* **Task directions**
Your reply should consist solely of the lines from the one containing "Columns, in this" through the end of the data, restated word for word.

* **Provided material**
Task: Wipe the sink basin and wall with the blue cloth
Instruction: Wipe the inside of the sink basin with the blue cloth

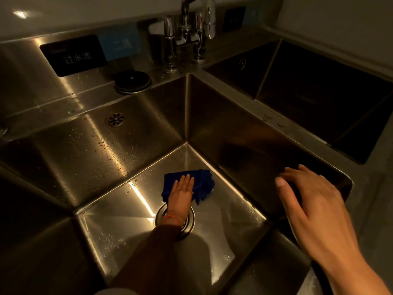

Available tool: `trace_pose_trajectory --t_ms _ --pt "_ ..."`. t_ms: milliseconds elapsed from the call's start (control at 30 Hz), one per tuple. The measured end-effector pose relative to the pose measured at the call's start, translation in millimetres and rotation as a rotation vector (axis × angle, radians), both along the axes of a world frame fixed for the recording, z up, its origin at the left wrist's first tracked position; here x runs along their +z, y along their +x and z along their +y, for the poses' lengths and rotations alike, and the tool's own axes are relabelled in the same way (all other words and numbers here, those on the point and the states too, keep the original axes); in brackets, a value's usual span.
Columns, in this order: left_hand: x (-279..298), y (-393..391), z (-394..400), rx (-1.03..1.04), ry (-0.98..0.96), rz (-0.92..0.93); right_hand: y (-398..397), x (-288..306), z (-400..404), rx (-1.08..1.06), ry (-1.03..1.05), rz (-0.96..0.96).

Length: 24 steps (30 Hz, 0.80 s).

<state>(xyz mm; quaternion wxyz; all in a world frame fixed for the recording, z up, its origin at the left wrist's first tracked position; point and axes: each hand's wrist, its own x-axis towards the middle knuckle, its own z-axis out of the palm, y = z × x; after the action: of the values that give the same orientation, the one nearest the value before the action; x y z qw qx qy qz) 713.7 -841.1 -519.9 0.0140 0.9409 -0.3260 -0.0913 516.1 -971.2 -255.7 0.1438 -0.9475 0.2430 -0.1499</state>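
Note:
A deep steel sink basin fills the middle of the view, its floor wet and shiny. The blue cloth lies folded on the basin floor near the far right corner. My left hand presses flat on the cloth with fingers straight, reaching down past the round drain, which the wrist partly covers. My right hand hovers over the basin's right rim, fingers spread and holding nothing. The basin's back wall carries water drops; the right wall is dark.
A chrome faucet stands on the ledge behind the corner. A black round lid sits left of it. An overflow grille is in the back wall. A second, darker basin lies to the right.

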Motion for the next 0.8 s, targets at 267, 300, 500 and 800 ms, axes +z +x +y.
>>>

* **Exercise output**
Columns, in this order: left_hand: x (-279..298), y (-393..391), z (-394..400), rx (-1.03..1.04), ry (-0.98..0.96), rz (-0.92..0.93); right_hand: y (-398..397), x (-288..306), z (-400..404), rx (-1.08..1.06), ry (-1.03..1.05), rz (-0.96..0.96).

Length: 24 steps (30 Hz, 0.80 s).

<state>(xyz mm; quaternion wxyz; all in a world frame fixed for the recording, z up, its origin at the left wrist's first tracked position; point and axes: each hand's wrist, its own x-axis towards the middle knuckle, its own z-axis out of the palm, y = z × x; after the action: of the values that give the same orientation, the one nearest the value before the action; x y z qw qx qy qz) 713.7 -841.1 -519.9 0.0140 0.9409 -0.3260 -0.0913 516.1 -971.2 -255.7 0.1438 -0.9475 0.2430 -0.1499</state>
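Note:
A deep steel sink basin fills the middle of the view, its floor wet and shiny. The blue cloth lies folded on the basin floor near the far right corner. My left hand presses flat on the cloth with fingers straight, reaching down past the round drain, which the wrist partly covers. My right hand hovers over the basin's right rim, fingers spread and holding nothing. The basin's back wall carries water drops; the right wall is dark.
A chrome faucet stands on the ledge behind the corner. A black round lid sits left of it. An overflow grille is in the back wall. A second, darker basin lies to the right.
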
Motion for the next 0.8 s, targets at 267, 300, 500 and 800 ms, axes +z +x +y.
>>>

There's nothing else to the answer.